== Segment start ==

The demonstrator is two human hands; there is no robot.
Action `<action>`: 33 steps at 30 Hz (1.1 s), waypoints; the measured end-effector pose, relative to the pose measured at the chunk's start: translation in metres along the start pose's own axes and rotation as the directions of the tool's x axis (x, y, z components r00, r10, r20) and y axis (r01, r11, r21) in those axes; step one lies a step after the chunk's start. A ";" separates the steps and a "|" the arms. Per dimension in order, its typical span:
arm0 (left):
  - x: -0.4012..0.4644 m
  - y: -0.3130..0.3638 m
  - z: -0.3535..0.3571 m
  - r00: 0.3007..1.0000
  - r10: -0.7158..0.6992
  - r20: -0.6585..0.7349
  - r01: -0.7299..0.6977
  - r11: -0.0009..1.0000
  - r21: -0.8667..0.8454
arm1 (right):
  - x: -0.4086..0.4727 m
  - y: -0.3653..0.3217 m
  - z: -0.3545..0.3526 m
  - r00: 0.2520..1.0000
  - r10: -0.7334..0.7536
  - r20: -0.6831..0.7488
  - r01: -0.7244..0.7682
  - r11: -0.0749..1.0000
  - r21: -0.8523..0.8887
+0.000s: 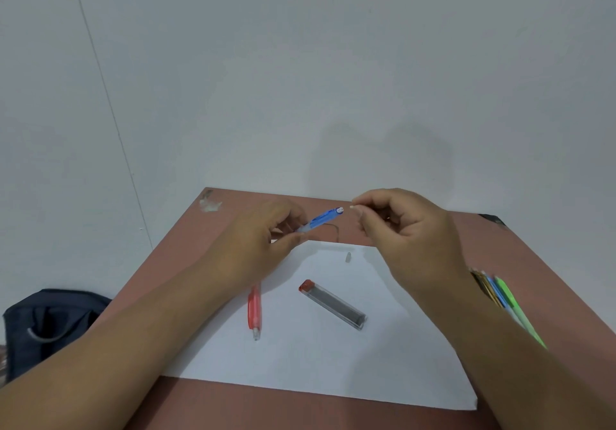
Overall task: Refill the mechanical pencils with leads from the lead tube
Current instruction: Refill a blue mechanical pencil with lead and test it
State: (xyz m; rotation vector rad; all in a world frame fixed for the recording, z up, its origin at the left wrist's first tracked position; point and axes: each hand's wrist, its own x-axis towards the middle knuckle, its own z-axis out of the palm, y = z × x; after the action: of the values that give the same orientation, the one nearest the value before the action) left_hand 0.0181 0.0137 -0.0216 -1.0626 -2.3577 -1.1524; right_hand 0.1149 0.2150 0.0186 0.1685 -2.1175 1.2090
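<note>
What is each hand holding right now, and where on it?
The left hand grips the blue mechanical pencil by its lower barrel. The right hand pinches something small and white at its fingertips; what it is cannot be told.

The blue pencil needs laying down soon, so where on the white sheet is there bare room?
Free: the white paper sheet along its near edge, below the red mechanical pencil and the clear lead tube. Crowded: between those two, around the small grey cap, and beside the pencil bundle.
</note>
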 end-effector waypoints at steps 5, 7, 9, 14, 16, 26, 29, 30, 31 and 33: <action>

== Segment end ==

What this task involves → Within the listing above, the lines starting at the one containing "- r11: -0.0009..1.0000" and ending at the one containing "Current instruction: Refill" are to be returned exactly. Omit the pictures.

Problem solution →
  - r11: -0.0009..1.0000
  - r21: -0.8667..0.8454
arm1 (right):
  - x: -0.4086..0.4727 m
  - y: -0.3653..0.3217 m
  - z: -0.3545..0.3526 m
  - r00: 0.2520..1.0000
  - r10: -0.7334..0.7536
  - r20: -0.6831..0.7488
  - r01: -0.7244..0.7682
  - r11: -0.0749..1.0000
  - r21: -0.8523..0.8887
+0.000s: 
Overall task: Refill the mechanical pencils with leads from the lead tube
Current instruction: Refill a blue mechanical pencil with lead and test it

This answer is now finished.